Give again only those lines from the start of the entries through the line holding "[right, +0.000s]", leaving them as they are.
[Data section]
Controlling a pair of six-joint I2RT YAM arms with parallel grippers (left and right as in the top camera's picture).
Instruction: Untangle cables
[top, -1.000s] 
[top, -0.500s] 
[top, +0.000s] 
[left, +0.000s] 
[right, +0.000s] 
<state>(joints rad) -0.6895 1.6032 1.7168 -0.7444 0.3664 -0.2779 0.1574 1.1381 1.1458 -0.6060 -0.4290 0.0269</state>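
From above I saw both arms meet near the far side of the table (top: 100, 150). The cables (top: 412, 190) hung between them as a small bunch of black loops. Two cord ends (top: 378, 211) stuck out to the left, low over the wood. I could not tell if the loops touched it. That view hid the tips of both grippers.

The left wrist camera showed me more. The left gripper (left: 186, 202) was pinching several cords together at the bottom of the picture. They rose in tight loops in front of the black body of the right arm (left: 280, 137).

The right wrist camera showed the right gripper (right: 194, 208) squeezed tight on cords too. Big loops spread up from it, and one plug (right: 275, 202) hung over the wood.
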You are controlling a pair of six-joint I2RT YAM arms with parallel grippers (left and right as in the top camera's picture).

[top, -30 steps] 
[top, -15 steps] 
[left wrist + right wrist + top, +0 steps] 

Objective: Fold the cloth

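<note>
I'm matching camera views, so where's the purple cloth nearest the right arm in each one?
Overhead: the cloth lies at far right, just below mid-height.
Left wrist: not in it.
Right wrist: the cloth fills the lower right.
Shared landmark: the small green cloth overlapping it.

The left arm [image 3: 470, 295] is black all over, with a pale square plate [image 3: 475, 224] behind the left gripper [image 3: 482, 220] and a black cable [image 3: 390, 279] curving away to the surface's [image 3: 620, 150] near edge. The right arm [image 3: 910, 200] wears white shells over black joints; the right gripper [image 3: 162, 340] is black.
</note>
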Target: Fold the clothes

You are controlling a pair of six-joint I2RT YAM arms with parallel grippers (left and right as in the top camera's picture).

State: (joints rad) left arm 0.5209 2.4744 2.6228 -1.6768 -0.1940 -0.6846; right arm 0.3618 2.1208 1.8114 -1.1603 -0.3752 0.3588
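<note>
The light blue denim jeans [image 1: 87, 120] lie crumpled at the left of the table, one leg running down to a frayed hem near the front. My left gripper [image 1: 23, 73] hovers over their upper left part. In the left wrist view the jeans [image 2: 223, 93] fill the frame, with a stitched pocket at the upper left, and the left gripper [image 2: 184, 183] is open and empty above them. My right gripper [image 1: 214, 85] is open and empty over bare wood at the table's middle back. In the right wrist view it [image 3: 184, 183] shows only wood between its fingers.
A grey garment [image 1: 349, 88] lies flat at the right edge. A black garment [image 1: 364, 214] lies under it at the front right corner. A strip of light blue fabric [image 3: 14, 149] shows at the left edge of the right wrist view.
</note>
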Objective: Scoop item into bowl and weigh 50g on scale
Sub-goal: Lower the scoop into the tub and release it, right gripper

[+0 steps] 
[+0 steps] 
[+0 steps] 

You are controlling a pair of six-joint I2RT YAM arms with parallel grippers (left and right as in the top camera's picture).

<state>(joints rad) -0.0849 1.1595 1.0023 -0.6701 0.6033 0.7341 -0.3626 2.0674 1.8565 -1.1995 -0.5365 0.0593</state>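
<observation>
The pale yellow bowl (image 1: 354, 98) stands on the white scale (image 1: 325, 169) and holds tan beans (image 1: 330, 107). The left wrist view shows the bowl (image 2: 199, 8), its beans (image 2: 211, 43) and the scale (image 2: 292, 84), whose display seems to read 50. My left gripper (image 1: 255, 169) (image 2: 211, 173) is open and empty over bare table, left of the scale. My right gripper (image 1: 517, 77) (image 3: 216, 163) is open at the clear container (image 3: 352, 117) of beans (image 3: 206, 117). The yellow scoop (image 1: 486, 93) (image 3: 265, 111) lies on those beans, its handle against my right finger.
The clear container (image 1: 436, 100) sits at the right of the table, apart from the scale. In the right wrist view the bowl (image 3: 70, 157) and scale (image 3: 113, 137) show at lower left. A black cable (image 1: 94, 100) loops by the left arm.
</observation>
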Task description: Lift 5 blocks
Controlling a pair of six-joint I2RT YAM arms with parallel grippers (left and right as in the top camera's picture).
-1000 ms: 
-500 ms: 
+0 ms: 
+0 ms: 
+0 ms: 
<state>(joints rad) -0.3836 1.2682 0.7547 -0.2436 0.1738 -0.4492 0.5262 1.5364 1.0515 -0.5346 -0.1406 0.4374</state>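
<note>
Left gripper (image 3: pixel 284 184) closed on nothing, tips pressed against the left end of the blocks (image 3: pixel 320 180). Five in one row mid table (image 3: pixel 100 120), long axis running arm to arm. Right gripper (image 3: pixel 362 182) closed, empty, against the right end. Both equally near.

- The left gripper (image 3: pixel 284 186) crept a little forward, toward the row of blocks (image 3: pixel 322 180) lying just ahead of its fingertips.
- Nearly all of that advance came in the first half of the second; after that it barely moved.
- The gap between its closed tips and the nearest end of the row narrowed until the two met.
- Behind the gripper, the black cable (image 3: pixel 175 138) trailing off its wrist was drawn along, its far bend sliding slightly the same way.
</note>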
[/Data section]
§ **Solution for this problem**
Controlling a pair of six-joint I2RT YAM arms with parallel grippers (left and right as in the top camera's picture).
Instruction: Untangle cables
[top, -1.000s] 
[top, -0.500s] 
[top, +0.000s] 
[left, +0.000s] 
[right, +0.000s] 

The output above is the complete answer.